The true scale of deaths that occur along the U.S. border with Mexico is unknown, but academic and journalistic investigations in recent years point to a loss of life of epic proportions. In a report published in December, USA Today found that illegal border crossings have claimed at least “7,209 lives over the past 20 years,” but that “the actual number is far higher” because “federal authorities largely fail to count border crossers when their remains are recovered by local authorities, and even local counts are often incomplete.”
The group discovered that agents of the US Border Patrol were systematically destroying the jugs and published a report on this practice. Soon after, border patrol agents arrested Scott Warren who had given food and water to two people.
According to a complaint filed Thursday in U.S. District Court in Arizona, Border Patrol agents conducting surveillance in the town of Ajo observed Scott Warren, 35, and two undocumented immigrants entering a building — referred to as “the Barn” — on January 17, 2018, the same day the humanitarian group’s report was published. The migrants reportedly learned of the Barn’s address, and the sanctuary it was said to provide, through online research.

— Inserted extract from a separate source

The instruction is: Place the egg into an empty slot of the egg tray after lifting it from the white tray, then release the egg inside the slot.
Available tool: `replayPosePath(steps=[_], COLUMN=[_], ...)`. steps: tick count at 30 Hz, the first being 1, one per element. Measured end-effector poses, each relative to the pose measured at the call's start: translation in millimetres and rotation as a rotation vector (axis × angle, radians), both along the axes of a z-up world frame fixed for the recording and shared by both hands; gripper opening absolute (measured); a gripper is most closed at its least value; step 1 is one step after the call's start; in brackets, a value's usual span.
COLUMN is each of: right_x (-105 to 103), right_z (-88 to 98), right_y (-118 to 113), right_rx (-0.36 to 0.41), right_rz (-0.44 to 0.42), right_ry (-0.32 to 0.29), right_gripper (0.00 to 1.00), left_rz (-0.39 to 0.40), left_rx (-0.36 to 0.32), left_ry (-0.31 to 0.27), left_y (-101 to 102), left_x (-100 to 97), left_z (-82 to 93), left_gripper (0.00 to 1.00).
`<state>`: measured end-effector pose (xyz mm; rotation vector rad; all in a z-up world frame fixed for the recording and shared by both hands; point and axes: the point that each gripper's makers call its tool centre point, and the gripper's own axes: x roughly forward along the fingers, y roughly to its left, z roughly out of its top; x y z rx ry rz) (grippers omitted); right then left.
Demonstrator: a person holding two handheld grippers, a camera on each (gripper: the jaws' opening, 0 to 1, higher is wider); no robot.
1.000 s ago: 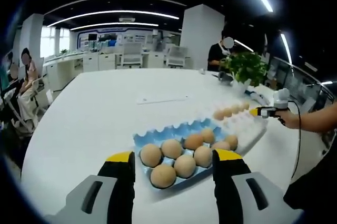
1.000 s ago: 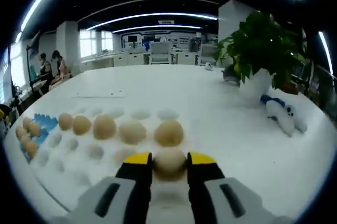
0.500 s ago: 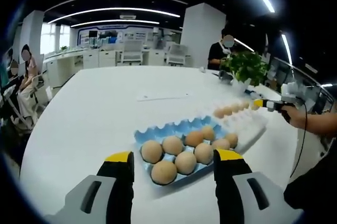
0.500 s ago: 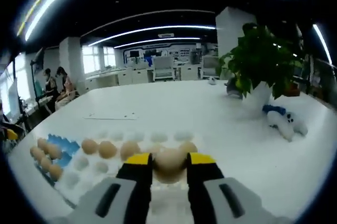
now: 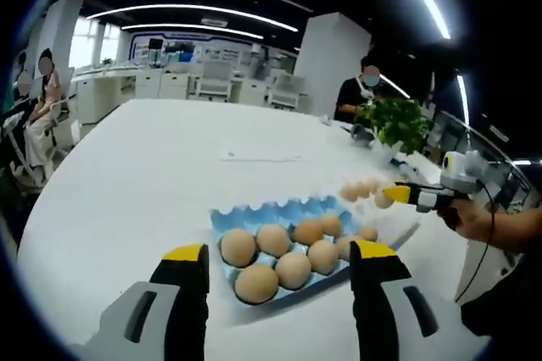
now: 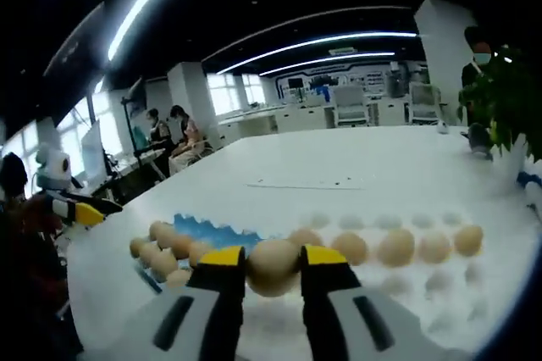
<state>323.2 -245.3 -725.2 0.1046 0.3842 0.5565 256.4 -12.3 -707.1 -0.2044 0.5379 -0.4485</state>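
White table (image 5: 135,183) carries the blue egg tray (image 5: 254,215) (eight eggs aboard). White tray (image 6: 406,280) lies just beside it. Left gripper (image 5: 279,261) hangs near the egg tray, jaws wide apart, holding nothing. Right gripper (image 6: 272,258), raised above the white tray, is clamped on the egg (image 6: 273,265).

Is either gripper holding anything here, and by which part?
The right gripper holds an egg, pinched across its sides. The left gripper is open and holds nothing.
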Motion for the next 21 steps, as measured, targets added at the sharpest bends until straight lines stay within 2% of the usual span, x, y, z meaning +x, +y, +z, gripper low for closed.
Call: replayPosePath(steps=[1,2,3,4,6,7,10,14,21], right_x=[0,0,-1,-2,-2,-1,1,5,5], right_z=[-2.6,-5.8,-7.3,-9.0,-13.2,-14.6,-16.5,-20.5,-32.1], right_y=[5,13,22,27,36,40,46,50,55], right_rx=[-0.01,-0.021,-0.02,-0.026,-0.043,-0.054,-0.058,-0.085,-0.11], right_rz=[0.017,0.03,0.057,0.072,0.095,0.105,0.119,0.14,0.17], right_ry=[0.004,0.01,0.01,0.011,0.014,0.01,0.012,0.007,0.034], right_gripper=[0.25,0.25,0.25,0.25,0.25,0.25,0.25,0.25,0.25], left_rz=[-0.017,-0.042,-0.062,-0.09,-0.059,-0.065,-0.067,-0.074,-0.073], left_rx=[-0.011,-0.044,-0.082,-0.092,-0.087,-0.073,-0.039,-0.058,-0.048], left_ry=[0.003,0.003,-0.009,-0.014,-0.02,-0.015,-0.012,-0.015,-0.022], left_y=[-3,-9,-15,-17,-15,-15,-14,-18,-17], left_x=[-1.7,-4.0,-5.4,-8.3,-5.6,-6.1,-6.3,-7.6,-7.7], left_z=[0.7,3.7,8.4,10.4,9.7,7.4,3.3,6.0,8.6], left_gripper=[0.83,0.97,0.97,0.94,0.99,0.98,0.99,0.99,0.99])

“Warren met them outside and gave them food and water for approximately three days,” the complaint states, accusing the activist and Arizona State University instructor of also providing the migrants with “beds and clean clothes.”
What a horrible crime Warren committed. Not only did he give people food and water, he even gave them beds and clean clothes! Other members of the group were also arrested on charges of ‘littering’, this being the term the authorities used for leaving jugs of water.
William G. Walker, an attorney who has represented No More Deaths volunteers for more than a decade explains what is going on.
Walker said there are persistent complaints among Arizonans that not enough focus is given to enforcing the law and strained resources mean crime fighting falls by the wayside. “So why are we out there, then, using these precious resources to slash water bottles?” he asked. “To arrest and charge humanitarian volunteers from across the country that are trying to save lives?”
“I know why we do it,” he added. “We have a racist federal government now, and you can quote me on that.”
Marcus Ranum says
I don’t understand why the cartels haven’t sent a few sniper teams down to kill border patrol goons. Must be too hard to tell which ones are taking bribes and which aren’t. Or maybe if they got rid of them, they might be replaced with more competent ones. Ha, I crack myself up: they’re already scraping the bottom of the pigsty.
jrkrideau says
@ 1 Marcus
I don’t understand why the cartels haven’t sent a few sniper teams down to kill border patrol goons
Err what cartels? I don’t understand this at all.
Drug cartels, racist cartels, ….?
busterggi says
SEE! Proof that good Christians are being persecuted in America.